IMG_20160529_171943 Il futuro delle Comunità ebraiche è stato anche il tema dell’incontro successivo, nel corso del quale Della Pergola ha sottolineato il “grande pluralismo, che si manifesta sia in Israele, la Comunità più dinamica del mondo, sia nella Diaspora, con un dosaggio di ingredienti socio-economici e valoriali diversi che di volta in volta danno quindi prodotti diversi”. Ciò che rimane fondamentale è per lui il fatto che esista ancora oggi un “perno unificante, costituito dal riconoscersi tutti in qualcosa di comune, un senso di popolo che in ebraico è chiamato ‘amiut'”. Per quanto riguarda la loro posizione geografica, Pinto si è detta convinta che “l’ebraismo sarà sempre dove sono gli ebrei”, e se fino a un po’ di tempo fa si parlava molto del rapporto tra Israele e la Diaspora, oggi questa dicotomia si è affievolita.
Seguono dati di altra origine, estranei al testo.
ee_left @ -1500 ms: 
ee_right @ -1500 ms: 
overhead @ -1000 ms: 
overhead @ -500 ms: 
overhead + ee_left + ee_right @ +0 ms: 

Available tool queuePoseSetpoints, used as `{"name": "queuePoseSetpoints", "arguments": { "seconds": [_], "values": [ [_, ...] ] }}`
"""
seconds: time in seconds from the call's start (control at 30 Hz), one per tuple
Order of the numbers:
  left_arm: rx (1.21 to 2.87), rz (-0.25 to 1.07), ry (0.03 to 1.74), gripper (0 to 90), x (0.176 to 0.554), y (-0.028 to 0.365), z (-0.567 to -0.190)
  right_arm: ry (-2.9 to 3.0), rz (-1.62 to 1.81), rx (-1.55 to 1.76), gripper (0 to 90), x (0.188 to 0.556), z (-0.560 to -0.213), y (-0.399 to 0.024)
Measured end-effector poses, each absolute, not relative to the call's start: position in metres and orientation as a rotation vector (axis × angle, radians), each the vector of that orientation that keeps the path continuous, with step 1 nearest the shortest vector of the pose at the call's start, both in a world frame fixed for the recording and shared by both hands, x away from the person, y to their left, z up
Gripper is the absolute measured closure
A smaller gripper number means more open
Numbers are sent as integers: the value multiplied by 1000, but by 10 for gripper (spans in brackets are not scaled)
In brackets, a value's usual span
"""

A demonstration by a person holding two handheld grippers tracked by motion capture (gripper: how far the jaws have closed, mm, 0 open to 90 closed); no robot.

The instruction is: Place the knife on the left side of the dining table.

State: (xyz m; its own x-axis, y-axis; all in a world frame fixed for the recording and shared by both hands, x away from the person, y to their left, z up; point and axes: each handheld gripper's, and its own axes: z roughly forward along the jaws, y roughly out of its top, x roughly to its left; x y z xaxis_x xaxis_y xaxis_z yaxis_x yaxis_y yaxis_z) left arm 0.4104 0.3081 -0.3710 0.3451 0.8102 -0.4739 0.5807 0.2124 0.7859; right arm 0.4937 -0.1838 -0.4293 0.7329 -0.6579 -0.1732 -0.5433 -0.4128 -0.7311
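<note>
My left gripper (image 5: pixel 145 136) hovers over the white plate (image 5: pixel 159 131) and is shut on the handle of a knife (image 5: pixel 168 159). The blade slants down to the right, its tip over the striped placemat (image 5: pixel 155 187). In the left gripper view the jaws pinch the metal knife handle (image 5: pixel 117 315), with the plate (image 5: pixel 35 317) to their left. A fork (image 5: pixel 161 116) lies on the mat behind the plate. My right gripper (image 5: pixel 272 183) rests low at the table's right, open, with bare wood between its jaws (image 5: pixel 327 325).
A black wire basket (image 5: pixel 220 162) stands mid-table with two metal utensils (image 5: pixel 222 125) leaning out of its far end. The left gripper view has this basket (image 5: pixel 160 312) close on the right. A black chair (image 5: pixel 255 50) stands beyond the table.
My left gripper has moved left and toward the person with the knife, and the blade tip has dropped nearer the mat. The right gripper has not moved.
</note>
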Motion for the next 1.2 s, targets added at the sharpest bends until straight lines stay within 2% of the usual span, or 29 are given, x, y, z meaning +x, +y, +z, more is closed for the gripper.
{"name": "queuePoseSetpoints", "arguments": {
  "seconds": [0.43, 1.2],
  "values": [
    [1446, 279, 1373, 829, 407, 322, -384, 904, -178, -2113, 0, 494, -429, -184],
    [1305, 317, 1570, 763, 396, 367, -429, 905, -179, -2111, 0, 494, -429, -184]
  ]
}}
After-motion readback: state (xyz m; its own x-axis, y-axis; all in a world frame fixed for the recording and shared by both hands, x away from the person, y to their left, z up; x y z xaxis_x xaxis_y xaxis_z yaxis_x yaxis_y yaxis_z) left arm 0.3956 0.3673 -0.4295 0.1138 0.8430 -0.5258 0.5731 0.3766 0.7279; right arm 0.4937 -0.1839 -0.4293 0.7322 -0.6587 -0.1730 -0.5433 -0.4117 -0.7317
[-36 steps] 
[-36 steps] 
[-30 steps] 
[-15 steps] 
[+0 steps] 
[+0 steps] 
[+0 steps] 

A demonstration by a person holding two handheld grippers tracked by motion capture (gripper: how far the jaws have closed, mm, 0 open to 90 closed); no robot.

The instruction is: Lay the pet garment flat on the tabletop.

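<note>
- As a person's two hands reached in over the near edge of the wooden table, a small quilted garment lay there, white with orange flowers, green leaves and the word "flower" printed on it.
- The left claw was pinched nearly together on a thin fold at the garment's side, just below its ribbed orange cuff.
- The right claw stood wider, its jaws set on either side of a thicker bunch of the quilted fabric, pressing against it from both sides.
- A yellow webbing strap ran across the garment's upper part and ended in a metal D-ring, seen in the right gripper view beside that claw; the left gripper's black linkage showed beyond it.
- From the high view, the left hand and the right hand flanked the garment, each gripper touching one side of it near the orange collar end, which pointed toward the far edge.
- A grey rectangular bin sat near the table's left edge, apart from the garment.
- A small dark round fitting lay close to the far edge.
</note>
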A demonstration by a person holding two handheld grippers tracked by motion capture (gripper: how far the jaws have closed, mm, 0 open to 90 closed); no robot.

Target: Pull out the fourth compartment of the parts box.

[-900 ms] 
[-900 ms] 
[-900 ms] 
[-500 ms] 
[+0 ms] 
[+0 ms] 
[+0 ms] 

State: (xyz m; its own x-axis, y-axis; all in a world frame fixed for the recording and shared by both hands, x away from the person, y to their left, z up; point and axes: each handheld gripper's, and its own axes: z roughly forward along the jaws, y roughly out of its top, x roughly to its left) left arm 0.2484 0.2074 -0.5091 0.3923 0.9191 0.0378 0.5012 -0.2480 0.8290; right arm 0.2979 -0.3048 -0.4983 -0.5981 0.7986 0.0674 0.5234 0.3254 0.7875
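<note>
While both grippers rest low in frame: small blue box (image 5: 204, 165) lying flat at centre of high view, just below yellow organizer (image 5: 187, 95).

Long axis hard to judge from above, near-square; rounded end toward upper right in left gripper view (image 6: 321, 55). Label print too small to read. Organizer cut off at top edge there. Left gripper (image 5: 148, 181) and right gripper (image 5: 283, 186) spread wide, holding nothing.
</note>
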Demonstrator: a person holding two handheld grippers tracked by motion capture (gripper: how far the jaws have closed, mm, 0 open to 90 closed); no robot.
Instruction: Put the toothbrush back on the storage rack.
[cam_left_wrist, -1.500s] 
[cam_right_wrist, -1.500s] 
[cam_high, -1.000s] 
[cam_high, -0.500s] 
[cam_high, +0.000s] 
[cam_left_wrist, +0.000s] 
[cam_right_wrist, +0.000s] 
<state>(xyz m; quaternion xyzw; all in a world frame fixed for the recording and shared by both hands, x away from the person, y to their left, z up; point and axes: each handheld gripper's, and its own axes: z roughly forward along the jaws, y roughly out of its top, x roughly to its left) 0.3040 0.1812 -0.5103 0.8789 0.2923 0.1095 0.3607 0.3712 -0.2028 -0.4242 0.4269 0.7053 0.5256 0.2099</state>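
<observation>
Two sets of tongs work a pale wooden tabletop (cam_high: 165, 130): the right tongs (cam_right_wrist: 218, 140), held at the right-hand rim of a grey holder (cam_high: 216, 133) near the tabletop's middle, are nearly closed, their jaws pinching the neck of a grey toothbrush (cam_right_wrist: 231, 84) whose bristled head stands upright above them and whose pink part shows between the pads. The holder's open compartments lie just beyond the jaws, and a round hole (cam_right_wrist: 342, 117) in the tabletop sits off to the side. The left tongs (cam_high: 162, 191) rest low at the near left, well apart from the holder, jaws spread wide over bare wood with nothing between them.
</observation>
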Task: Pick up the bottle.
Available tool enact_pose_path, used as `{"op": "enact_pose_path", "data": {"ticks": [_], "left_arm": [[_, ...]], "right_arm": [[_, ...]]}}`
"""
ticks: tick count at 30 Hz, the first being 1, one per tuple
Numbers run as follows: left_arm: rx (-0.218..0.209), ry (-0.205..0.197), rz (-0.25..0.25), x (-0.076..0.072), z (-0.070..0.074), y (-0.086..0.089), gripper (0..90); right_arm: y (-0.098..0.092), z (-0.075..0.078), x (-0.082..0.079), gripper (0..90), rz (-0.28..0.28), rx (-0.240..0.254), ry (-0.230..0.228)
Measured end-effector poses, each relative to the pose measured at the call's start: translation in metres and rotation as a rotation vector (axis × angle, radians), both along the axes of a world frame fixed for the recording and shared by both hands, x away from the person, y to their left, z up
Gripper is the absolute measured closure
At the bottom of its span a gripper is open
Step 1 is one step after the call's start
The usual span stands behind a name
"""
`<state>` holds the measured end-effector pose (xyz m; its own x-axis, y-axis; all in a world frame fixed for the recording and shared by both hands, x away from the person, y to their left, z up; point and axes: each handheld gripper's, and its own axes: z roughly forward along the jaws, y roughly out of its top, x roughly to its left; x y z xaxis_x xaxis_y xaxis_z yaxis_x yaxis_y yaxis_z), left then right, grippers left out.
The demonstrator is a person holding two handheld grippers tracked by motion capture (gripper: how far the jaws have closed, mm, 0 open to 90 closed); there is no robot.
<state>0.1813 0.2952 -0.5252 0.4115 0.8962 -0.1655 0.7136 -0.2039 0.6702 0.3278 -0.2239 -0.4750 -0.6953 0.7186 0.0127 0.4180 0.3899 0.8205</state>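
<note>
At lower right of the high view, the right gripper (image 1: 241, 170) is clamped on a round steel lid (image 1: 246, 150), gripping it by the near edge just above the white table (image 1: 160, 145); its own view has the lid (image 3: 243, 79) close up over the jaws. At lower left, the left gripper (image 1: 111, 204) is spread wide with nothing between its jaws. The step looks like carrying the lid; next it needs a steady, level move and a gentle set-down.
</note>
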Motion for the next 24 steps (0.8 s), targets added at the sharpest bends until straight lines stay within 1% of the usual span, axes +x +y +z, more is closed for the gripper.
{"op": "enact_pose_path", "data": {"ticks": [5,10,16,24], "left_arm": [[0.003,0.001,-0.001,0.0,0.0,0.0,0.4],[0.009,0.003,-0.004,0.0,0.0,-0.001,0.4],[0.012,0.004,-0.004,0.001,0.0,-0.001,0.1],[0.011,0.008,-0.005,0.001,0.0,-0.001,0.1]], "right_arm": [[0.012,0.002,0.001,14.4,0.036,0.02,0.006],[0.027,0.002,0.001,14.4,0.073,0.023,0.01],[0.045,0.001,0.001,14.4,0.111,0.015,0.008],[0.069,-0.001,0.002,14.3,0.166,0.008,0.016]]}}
Al momento, ha quindi osservato Pinto, l’ebraismo europeo, e in particolare quello della Francia dove lei vive, è molto concentrato sulle angosce legate alla minaccia antisemita, sintomo secondo lei di un generico disagio della società, testimoniato ad esempio anche dallo scenario delle elezioni statunitensi. A fronte di questi problemi, Bidussa ha però riscontrato l’esistenza di una attività giovanile fervente, testimonianza secondo lei di un loro desiderio di vivere in Europa, un contesto sempre più internazionale. Un segnale positivo, ha concluso, poiché dimostra che “non esiste dunque solo un dato preoccupante ma anche una reazione da parte dei giovani viva e pronta, e su quella bisogna costruire”.